**Your assignment**. Return an exact transcript of the material below from the line containing "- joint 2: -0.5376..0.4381" through its final line, and no other lines.
Dataset records Start Marker
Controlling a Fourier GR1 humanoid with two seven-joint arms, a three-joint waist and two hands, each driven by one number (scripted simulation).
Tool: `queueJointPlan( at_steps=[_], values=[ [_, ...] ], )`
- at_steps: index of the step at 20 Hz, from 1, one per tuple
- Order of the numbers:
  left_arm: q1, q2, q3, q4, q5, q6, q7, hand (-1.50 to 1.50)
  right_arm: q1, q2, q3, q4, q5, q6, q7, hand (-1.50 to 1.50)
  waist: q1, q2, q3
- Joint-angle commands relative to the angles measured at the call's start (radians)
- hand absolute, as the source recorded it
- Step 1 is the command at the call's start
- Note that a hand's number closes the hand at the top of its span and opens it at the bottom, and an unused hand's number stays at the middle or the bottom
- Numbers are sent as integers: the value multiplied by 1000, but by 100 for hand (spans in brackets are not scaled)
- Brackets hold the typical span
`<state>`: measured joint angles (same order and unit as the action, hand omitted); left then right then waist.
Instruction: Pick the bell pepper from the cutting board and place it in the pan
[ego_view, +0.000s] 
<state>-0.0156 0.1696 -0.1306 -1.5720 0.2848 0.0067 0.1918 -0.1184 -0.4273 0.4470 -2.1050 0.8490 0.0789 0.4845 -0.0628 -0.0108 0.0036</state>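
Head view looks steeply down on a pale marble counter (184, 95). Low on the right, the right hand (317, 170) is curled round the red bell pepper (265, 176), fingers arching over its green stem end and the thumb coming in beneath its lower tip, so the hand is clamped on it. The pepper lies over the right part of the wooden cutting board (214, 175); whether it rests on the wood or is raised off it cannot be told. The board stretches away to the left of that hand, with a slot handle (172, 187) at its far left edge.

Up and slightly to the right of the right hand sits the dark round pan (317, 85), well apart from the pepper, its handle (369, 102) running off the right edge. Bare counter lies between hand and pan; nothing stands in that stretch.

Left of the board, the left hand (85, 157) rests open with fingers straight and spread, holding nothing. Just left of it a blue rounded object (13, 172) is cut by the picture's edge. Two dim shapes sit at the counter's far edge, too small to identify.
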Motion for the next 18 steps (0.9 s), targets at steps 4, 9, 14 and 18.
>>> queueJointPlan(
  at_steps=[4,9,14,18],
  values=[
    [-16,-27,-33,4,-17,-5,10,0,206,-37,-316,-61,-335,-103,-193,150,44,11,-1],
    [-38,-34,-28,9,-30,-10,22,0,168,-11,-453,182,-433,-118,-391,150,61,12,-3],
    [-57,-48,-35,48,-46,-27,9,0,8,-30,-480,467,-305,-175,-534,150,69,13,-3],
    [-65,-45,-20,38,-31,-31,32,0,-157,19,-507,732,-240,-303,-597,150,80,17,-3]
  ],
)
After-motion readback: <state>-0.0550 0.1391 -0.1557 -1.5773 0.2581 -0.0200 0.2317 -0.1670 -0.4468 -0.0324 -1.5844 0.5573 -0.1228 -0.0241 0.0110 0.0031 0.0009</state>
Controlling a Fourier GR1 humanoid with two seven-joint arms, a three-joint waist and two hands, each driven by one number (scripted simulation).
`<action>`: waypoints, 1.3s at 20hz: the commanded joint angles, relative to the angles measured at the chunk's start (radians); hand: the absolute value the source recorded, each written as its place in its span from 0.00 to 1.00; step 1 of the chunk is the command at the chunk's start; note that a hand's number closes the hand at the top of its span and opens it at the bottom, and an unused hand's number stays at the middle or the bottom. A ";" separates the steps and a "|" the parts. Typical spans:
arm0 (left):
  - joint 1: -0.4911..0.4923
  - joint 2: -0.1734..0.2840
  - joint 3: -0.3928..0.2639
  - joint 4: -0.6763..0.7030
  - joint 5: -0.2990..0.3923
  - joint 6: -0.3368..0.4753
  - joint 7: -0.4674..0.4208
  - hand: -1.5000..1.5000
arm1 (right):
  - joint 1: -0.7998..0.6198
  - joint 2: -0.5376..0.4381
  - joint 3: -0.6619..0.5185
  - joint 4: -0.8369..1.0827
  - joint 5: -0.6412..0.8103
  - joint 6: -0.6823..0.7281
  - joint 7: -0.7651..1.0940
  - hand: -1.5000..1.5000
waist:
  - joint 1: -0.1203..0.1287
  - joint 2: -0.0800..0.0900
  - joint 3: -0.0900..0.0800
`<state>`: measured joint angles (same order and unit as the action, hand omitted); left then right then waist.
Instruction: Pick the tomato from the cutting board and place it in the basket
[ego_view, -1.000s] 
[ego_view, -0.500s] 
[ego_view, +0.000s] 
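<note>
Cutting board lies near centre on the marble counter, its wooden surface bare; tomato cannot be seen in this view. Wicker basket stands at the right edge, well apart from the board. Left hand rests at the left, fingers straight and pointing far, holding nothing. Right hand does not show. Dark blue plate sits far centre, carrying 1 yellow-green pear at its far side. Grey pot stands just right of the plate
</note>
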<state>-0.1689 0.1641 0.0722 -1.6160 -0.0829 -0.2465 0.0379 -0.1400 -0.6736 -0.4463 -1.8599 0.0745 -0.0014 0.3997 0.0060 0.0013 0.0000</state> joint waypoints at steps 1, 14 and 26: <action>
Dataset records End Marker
**Response**.
  - joint 2: -0.5376..0.4381
  - joint 3: -0.6619..0.5185
  - joint 4: -0.8369..1.0827
  - joint 5: -0.6412..0.8103
  - joint 6: -0.6823..0.7281
  - joint 7: -0.7651..1.0940
  - hand: -1.5000..1.5000
waist:
  - joint 1: -0.1203..0.1287
  - joint 2: -0.0800..0.0900
  - joint 3: -0.0900..0.0800
`<state>`: measured joint angles (same order and unit as the action, hand omitted); left then right then waist.
Instruction: Pick the tomato from the cutting board and place it in the basket
[ego_view, -1.000s] 
[ego_view, -0.500s] 
[ego_view, +0.000s] 
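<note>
Cutting board lies near centre on the marble counter, its wooden surface bare; tomato cannot be seen in this view. Wicker basket stands at the right edge, well apart from the board. Left hand rests at the left, fingers straight and pointing far, holding nothing. Right hand does not show. Dark blue plate sits far centre, carrying 1 yellow-green pear at its far side. Grey pot stands just right of the plate
</note>
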<state>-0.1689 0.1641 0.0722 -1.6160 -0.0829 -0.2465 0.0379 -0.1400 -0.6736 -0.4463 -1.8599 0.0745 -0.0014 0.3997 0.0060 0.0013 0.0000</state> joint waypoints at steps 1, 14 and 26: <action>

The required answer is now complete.